◆ **What you need to do**:
Make an exact copy of every entry, from the first line to the last.

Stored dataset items
★ ★ ★ ★ ★
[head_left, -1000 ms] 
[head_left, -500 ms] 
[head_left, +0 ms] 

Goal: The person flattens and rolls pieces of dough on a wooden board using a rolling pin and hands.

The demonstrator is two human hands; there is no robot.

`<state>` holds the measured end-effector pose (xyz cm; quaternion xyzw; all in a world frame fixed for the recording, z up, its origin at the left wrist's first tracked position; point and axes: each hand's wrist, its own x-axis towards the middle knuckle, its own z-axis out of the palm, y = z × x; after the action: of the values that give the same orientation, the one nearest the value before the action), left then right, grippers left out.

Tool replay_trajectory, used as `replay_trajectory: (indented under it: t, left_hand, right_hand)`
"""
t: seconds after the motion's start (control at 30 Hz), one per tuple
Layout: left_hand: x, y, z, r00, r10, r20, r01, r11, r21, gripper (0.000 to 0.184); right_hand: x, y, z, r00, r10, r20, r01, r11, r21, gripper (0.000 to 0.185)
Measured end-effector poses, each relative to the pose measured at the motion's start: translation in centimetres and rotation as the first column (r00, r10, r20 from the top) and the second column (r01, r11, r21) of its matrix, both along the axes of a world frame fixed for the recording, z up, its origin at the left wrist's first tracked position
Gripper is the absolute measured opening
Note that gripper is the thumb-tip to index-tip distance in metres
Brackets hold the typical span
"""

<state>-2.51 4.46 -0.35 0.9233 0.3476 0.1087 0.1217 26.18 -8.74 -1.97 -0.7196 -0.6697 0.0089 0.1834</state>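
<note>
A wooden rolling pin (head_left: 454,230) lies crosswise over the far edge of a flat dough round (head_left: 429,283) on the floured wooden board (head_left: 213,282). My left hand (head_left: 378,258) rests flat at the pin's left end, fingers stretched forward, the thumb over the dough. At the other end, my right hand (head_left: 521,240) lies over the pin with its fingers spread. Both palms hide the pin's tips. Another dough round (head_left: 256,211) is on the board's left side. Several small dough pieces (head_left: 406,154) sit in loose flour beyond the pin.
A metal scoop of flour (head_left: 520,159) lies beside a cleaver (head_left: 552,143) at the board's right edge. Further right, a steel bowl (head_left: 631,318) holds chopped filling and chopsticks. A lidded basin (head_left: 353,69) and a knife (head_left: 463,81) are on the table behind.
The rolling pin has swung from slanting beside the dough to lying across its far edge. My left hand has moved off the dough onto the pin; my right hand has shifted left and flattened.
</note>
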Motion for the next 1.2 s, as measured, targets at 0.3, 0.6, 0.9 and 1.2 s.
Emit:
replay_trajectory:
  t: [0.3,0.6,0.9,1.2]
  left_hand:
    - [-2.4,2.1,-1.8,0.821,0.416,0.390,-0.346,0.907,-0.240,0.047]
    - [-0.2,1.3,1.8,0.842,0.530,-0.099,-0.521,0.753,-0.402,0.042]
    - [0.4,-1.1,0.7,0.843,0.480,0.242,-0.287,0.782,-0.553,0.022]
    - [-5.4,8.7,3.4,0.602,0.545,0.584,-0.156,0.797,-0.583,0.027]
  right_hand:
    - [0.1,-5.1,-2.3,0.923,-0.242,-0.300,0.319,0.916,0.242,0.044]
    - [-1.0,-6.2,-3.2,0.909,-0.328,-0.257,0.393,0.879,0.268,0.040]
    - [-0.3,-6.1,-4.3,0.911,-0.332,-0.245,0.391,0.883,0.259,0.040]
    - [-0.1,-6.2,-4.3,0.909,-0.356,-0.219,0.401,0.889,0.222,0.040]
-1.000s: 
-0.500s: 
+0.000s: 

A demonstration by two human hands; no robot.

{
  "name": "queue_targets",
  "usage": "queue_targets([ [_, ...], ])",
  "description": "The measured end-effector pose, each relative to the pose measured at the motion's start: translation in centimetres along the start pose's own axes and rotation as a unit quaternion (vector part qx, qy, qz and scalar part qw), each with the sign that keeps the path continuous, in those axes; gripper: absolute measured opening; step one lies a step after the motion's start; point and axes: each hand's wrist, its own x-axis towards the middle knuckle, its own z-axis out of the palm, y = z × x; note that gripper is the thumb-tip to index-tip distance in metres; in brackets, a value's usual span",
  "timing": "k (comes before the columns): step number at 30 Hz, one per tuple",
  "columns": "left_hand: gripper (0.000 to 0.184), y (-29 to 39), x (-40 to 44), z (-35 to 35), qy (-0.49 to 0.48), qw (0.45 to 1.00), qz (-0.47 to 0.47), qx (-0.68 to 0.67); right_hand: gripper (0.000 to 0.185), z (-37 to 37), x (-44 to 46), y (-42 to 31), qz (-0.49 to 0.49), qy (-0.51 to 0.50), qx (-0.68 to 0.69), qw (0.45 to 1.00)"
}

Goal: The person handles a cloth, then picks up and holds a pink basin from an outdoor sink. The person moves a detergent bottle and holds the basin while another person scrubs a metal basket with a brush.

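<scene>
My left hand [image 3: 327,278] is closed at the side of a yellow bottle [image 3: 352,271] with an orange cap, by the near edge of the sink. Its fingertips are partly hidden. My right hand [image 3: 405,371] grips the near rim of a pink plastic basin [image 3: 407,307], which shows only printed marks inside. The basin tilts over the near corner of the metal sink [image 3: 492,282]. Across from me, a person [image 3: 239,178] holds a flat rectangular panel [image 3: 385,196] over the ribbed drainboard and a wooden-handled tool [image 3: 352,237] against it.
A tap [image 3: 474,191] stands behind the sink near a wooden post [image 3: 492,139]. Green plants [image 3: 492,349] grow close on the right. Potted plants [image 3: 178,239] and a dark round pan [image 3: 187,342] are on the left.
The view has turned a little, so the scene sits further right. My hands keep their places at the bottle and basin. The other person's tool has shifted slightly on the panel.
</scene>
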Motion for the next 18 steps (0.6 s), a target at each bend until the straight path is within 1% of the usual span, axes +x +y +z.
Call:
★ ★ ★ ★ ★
◆ **Output**:
[head_left, -1000 ms] 
[head_left, -500 ms] 
[head_left, +0 ms] 

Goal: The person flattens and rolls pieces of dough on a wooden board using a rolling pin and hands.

The demonstrator is two human hands; there is no robot.

`<state>` holds the measured end-effector pose (xyz cm; quaternion xyzw; all in a world frame fixed for the recording, z up, its origin at the left wrist's first tracked position; point and axes: each hand's wrist, its own x-axis towards the middle knuckle, its own z-axis out of the palm, y = z × x; after the action: of the values that give the same orientation, the one nearest the value before the action), left then right, grippers left out.

Tool replay_trajectory, used as `replay_trajectory: (indented under it: t, left_hand, right_hand)`
"""
t: seconds after the motion's start (control at 30 Hz), one per tuple
Layout: left_hand: x, y, z, r00, r10, r20, r01, r11, r21, gripper (0.000 to 0.184); right_hand: x, y, z, r00, r10, r20, r01, r11, r21, gripper (0.000 to 0.185)
Measured end-effector poses, each relative to the pose measured at the motion's start: translation in centimetres and rotation as the first column (r00, r10, r20 from the top) and the second column (r01, r11, r21) of its matrix, both along the axes of a world frame fixed for the recording, z up, its origin at the left wrist's first tracked position
Gripper is the absolute measured opening
Note that gripper is the thumb-tip to index-tip distance in metres
Brackets hold the typical span
"""

<state>-2.51 4.46 -0.35 0.9233 0.3476 0.1087 0.1217 26.18 -8.74 -1.97 -0.7196 -0.6697 0.0089 0.1834</state>
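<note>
A wooden rolling pin (head_left: 454,230) lies crosswise over the far edge of a flat dough round (head_left: 429,283) on the floured wooden board (head_left: 213,282). My left hand (head_left: 378,258) rests flat at the pin's left end, fingers stretched forward, the thumb over the dough. At the other end, my right hand (head_left: 521,240) lies over the pin with its fingers spread. Both palms hide the pin's tips. Another dough round (head_left: 256,211) is on the board's left side. Several small dough pieces (head_left: 406,154) sit in loose flour beyond the pin.
A metal scoop of flour (head_left: 520,159) lies beside a cleaver (head_left: 552,143) at the board's right edge. Further right, a steel bowl (head_left: 631,318) holds chopped filling and chopsticks. A lidded basin (head_left: 353,69) and a knife (head_left: 463,81) are on the table behind.
The rolling pin has swung from slanting beside the dough to lying across its far edge. My left hand has moved off the dough onto the pin; my right hand has shifted left and flattened.
</note>
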Motion for the next 1.2 s, as measured, targets at 0.3, 0.6, 0.9 and 1.2 s.
Emit:
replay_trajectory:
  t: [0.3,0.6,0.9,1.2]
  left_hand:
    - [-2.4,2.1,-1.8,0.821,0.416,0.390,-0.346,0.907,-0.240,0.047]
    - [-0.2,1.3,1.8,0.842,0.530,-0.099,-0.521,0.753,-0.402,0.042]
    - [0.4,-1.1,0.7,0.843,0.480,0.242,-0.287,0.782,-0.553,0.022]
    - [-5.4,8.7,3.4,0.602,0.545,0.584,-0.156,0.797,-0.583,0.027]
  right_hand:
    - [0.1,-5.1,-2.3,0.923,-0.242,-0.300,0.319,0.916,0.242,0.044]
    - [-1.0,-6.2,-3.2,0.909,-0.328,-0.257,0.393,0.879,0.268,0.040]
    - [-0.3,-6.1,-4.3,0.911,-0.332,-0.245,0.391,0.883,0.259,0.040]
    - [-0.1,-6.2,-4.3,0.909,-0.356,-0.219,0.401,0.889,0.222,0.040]
-1.000s: 
-0.500s: 
+0.000s: 

A demonstration by two human hands; no robot.

{
  "name": "queue_targets",
  "usage": "queue_targets([ [_, ...], ])",
  "description": "The measured end-effector pose, each relative to the pose measured at the motion's start: translation in centimetres along the start pose's own axes and rotation as a unit quaternion (vector part qx, qy, qz and scalar part qw), each with the sign that keeps the path continuous, in those axes; gripper: absolute measured opening; step one lies a step after the motion's start; point and axes: each hand's wrist, its own x-axis towards the middle knuckle, its own z-axis out of the palm, y = z × x; note that gripper is the thumb-tip to index-tip distance in metres; in brackets, a value's usual span",
  "timing": "k (comes before the columns): step number at 30 Hz, one per tuple",
  "columns": "left_hand: gripper (0.000 to 0.184), y (-29 to 39), x (-40 to 44), z (-35 to 35), qy (-0.49 to 0.48), qw (0.45 to 1.00), qz (-0.47 to 0.47), qx (-0.68 to 0.67); right_hand: gripper (0.000 to 0.185), z (-37 to 37), x (-44 to 46), y (-42 to 31), qz (-0.49 to 0.49), qy (-0.51 to 0.50), qx (-0.68 to 0.69), qw (0.45 to 1.00)"
}

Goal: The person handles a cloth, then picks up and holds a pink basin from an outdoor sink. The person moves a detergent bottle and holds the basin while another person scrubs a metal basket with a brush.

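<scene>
My left hand [image 3: 327,278] is closed at the side of a yellow bottle [image 3: 352,271] with an orange cap, by the near edge of the sink. Its fingertips are partly hidden. My right hand [image 3: 405,371] grips the near rim of a pink plastic basin [image 3: 407,307], which shows only printed marks inside. The basin tilts over the near corner of the metal sink [image 3: 492,282]. Across from me, a person [image 3: 239,178] holds a flat rectangular panel [image 3: 385,196] over the ribbed drainboard and a wooden-handled tool [image 3: 352,237] against it.
A tap [image 3: 474,191] stands behind the sink near a wooden post [image 3: 492,139]. Green plants [image 3: 492,349] grow close on the right. Potted plants [image 3: 178,239] and a dark round pan [image 3: 187,342] are on the left.
The view has turned a little, so the scene sits further right. My hands keep their places at the bottle and basin. The other person's tool has shifted slightly on the panel.
</scene>
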Motion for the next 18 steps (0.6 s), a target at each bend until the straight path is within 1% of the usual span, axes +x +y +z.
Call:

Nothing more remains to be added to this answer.